== Segment start ==
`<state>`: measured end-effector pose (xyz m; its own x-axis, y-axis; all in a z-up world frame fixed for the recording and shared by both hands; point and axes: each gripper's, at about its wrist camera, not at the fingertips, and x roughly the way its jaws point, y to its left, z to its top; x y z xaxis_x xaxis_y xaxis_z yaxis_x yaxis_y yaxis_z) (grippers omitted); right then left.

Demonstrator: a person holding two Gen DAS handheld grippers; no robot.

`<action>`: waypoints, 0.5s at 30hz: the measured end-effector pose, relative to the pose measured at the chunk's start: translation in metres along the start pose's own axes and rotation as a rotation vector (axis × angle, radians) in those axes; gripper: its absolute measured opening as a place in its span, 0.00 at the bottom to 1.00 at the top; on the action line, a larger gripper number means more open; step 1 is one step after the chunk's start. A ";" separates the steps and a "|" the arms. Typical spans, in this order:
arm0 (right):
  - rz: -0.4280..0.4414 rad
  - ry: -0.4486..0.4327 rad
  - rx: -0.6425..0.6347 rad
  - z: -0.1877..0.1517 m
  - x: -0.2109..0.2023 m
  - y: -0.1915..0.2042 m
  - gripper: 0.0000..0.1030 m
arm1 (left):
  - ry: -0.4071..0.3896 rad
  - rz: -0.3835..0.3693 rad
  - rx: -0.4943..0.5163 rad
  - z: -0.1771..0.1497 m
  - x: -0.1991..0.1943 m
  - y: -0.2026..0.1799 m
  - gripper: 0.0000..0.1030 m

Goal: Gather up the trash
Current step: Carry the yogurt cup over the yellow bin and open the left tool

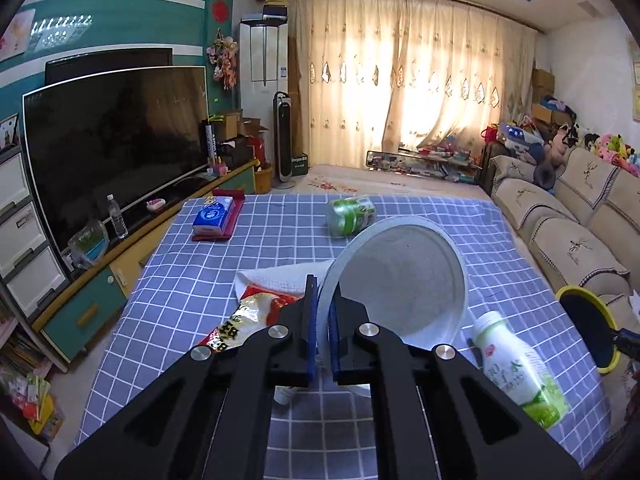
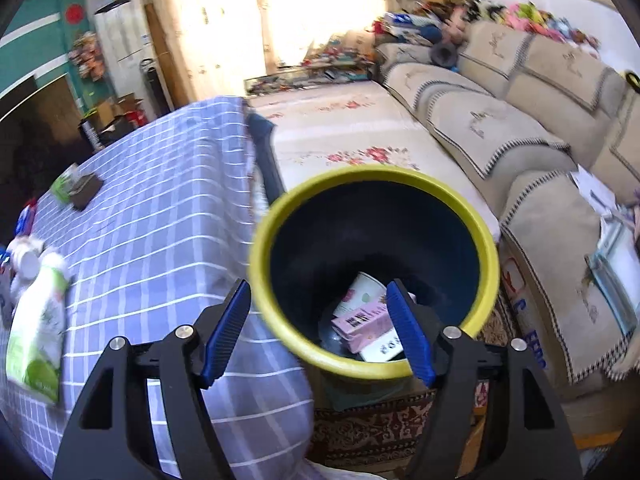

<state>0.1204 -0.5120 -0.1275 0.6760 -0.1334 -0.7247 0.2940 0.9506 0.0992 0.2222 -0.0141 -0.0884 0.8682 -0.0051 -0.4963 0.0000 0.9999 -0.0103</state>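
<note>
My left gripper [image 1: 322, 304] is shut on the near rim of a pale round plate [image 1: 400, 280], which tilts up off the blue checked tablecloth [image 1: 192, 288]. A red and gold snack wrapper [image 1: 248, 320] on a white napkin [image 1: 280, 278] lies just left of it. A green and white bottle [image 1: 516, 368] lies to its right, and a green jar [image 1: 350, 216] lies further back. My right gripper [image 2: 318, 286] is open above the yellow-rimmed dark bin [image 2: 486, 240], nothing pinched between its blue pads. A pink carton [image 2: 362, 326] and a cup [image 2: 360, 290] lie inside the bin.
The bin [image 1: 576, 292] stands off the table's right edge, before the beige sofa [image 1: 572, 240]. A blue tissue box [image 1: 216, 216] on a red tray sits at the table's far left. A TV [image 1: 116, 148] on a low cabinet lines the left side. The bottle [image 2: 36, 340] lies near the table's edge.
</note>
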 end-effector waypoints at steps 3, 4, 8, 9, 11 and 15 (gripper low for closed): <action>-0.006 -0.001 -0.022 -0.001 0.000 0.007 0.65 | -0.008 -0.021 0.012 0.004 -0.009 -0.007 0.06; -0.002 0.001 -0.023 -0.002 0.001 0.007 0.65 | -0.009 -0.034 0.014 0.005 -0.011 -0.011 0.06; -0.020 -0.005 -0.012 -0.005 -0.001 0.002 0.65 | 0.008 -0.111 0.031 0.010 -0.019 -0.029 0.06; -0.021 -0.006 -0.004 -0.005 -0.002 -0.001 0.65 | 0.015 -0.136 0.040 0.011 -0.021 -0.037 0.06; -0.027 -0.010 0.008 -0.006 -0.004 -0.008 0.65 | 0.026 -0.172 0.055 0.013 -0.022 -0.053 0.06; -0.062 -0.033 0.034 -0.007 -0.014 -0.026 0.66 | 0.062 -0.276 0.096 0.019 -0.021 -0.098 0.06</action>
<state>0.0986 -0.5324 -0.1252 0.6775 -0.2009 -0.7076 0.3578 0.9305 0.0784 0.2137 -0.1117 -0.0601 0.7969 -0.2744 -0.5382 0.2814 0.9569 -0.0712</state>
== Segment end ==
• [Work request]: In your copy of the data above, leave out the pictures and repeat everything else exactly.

• [Solution to this task]:
`<state>`: measured end-effector pose (xyz m; its own x-axis, y-axis; all in a z-up world frame fixed for the recording and shared by both hands; point and axes: each gripper's, at about its wrist camera, not at the fingertips, and x roughly the way its jaws point, y to its left, z to its top; x y z xaxis_x xaxis_y xaxis_z yaxis_x yaxis_y yaxis_z) (grippers omitted); right then left.

Demonstrator: a person holding two Gen DAS handheld grippers; no robot.

`<action>`: waypoints, 0.5s at 30hz: the measured end-effector pose, relative to the pose measured at the chunk's start: translation in metres along the start pose's own axes and rotation as a rotation vector (axis × angle, radians) in those axes; gripper: its absolute measured opening as a place in its span, 0.00 at the bottom to 1.00 at the top; on the action line, a larger gripper number means more open; step 1 is one step after the chunk's start. A ";" separates the steps and a "|" the arms. Typical spans, in this order:
arm0 (right):
  - rz: -0.4280..0.4414 rad
  - ry: -0.4486..0.4327 rad
  - rx: -0.6425..0.6347 rad
  - z: -0.1877..0.1517 m
  - x: -0.2109..0.2023 m
  - y: -0.1915..0.2042 m
  - gripper: 0.0000..0.1030 m
arm1 (left):
  - ry: -0.4071..0.3896 rad
  - rz: -0.3835..0.3693 rad
  - rx: -0.4943..0.5163 rad
  - z: -0.1771..0.1497 m
  - x: -0.1991..0.1943 m
  - y: -0.2026..0.1799 m
  - gripper: 0.0000..0.1030 m

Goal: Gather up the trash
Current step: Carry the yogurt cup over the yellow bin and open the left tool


<state>0.1204 -0.5120 -0.1275 0.6760 -0.1334 -0.7247 0.2940 0.9506 0.0992 0.2222 -0.0141 -0.0884 0.8682 -0.0051 -0.4963 0.0000 0.9999 -0.0103</state>
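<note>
My left gripper [image 1: 322, 304] is shut on the near rim of a pale round plate [image 1: 400, 280], which tilts up off the blue checked tablecloth [image 1: 192, 288]. A red and gold snack wrapper [image 1: 248, 320] on a white napkin [image 1: 280, 278] lies just left of it. A green and white bottle [image 1: 516, 368] lies to its right, and a green jar [image 1: 350, 216] lies further back. My right gripper [image 2: 318, 286] is open above the yellow-rimmed dark bin [image 2: 486, 240], nothing pinched between its blue pads. A pink carton [image 2: 362, 326] and a cup [image 2: 360, 290] lie inside the bin.
The bin [image 1: 576, 292] stands off the table's right edge, before the beige sofa [image 1: 572, 240]. A blue tissue box [image 1: 216, 216] on a red tray sits at the table's far left. A TV [image 1: 116, 148] on a low cabinet lines the left side. The bottle [image 2: 36, 340] lies near the table's edge.
</note>
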 end-effector waypoints at steps 3, 4, 8, 9, 11 and 15 (gripper low for closed): <action>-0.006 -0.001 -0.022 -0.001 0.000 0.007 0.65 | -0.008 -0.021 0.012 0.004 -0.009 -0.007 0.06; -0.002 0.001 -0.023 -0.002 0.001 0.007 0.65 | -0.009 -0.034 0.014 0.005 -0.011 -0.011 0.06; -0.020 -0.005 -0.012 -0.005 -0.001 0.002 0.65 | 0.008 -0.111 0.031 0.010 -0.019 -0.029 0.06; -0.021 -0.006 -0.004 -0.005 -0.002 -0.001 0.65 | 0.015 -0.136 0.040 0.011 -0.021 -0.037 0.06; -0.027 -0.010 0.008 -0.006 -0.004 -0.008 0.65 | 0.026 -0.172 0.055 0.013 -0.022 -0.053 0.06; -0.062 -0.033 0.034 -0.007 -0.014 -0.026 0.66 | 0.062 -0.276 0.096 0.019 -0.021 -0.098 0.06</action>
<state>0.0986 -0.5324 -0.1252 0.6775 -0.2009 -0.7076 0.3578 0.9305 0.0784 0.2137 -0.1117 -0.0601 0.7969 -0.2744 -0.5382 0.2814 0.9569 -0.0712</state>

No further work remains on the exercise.